WHAT TO WORK ON ▸ If a line in the listing carries the word "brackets", return a copy of that line.

*** Begin section ***

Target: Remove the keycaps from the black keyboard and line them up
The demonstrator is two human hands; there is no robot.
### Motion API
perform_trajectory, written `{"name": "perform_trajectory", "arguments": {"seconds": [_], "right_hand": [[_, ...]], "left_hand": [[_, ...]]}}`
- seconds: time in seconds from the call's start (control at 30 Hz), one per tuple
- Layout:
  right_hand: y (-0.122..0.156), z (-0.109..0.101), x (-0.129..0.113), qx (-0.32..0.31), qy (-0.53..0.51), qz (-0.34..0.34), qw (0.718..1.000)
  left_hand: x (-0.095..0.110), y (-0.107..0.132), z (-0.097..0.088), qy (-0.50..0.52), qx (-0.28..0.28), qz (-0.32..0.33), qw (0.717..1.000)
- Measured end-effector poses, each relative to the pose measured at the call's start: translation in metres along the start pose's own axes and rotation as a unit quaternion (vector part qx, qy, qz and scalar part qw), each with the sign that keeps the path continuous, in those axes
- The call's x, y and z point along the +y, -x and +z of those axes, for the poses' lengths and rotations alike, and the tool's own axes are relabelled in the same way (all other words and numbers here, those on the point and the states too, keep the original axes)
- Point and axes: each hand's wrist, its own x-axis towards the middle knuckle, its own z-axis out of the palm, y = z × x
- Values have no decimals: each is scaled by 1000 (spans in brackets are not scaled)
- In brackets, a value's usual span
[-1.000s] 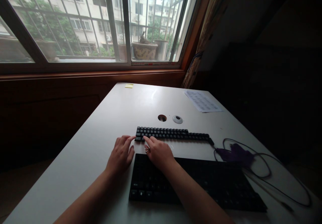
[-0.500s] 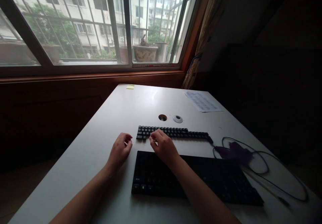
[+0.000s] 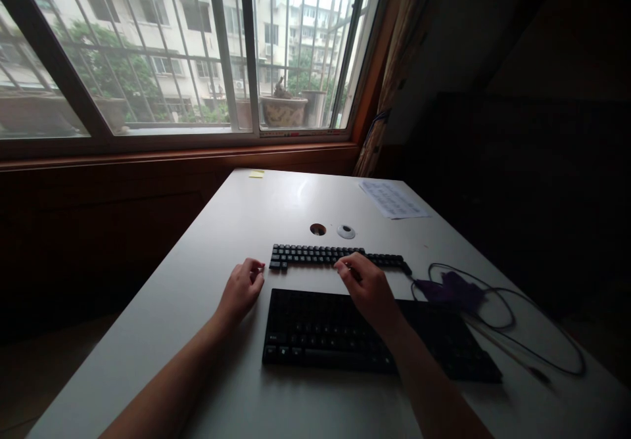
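Observation:
Small black keycaps (image 3: 310,253) stand loose in rows on the white table, with a short third row at the left end. My left hand (image 3: 242,286) rests loosely curled beside that end, its thumb and fingertips a little apart and nothing visible between them. At the front edge of the rows, right of their middle, my right hand (image 3: 365,286) has thumb and fingers pinched together. Whether a keycap sits in that pinch is hidden. Under my right wrist lies a black keyboard (image 3: 330,357), whose near rows show keys; its far part is too dark to make out.
A purple cloth-like item (image 3: 451,290) and looped black cables (image 3: 513,326) lie at the right. Farther back are a cable hole (image 3: 318,229), its round white cover (image 3: 346,231), printed sheets (image 3: 394,200) and a yellow sticky note (image 3: 257,173). A barred window stands behind the table.
My right hand has moved right along the rows, from near their left end to past the middle. My left hand stays by the left end. The view has shifted slightly.

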Motion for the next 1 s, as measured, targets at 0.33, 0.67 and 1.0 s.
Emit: {"name": "perform_trajectory", "arguments": {"seconds": [0.33,0.67,1.0], "right_hand": [[57,-23,21,143,-91,95,981],[60,14,-12,30,-126,42,991],[50,44,-36,-17,-63,-19,998]], "left_hand": [[-3,-5,-4,-14,-49,57,997],[-9,-11,-8,9,-155,162,974],[-6,-11,-13,30,-200,196,960]]}}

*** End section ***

TASK ANSWER ▸
- Values have no decimals: each is scaled by 1000 (spans in brackets are not scaled)
- In brackets, a value's usual span

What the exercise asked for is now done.